■ About this task: The lines wanted run from the first one below through the one with "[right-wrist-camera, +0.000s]". Return them exactly.

■ Given information:
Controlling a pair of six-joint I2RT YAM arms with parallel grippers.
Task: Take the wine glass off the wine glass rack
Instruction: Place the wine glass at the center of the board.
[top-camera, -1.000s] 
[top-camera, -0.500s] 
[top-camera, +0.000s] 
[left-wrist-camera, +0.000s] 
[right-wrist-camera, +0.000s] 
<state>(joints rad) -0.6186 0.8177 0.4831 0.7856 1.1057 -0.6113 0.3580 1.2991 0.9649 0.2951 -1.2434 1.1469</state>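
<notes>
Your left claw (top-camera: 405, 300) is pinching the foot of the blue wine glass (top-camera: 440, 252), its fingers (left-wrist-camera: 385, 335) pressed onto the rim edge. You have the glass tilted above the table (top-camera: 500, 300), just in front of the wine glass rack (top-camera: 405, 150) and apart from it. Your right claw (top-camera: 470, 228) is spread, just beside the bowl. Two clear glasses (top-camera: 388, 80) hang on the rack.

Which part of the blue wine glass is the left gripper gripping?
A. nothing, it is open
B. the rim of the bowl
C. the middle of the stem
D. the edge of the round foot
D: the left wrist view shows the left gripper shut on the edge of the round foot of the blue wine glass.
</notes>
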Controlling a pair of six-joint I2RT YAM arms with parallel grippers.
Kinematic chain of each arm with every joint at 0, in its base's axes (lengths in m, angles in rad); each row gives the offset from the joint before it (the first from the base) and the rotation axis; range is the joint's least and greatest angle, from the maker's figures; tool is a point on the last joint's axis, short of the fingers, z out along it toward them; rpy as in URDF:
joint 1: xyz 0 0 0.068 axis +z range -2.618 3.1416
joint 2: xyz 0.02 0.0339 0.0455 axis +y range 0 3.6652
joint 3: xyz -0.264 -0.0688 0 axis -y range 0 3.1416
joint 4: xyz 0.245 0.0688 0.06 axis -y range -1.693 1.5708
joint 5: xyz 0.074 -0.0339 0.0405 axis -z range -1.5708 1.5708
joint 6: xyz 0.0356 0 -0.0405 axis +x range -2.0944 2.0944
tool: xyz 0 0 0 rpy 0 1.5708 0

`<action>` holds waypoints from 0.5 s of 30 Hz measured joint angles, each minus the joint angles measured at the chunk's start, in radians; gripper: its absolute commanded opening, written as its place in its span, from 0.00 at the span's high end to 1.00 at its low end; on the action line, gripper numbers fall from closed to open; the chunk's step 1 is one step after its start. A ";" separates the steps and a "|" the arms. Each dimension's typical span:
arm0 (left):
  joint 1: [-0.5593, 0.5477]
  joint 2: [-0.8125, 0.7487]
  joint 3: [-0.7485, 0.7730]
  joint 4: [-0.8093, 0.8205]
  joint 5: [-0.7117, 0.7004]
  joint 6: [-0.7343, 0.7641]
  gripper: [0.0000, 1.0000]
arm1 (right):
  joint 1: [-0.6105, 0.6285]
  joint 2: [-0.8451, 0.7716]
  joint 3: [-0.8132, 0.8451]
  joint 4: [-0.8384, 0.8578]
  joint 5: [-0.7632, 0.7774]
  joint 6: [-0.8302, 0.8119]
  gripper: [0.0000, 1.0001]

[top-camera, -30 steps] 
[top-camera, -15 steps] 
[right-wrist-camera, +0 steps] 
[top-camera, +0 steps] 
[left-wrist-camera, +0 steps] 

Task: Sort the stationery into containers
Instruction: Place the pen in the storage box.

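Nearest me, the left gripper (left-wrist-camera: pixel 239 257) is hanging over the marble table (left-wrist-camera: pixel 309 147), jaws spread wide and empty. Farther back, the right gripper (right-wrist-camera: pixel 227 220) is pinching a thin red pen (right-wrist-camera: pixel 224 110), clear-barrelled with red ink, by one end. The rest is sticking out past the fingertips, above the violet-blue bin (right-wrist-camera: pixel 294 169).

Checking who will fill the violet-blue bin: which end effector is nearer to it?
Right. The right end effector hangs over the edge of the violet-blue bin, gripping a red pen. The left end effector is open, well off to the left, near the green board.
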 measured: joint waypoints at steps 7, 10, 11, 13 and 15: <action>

■ Reply to the exercise:
Controlling a pair of six-joint I2RT YAM arms with parallel grippers.
Task: Take the wine glass off the wine glass rack
Instruction: Place the wine glass at the center of the board.
[top-camera, -1.000s] 
[top-camera, -0.500s] 
[top-camera, +0.000s] 
[left-wrist-camera, +0.000s] 
[right-wrist-camera, +0.000s] 

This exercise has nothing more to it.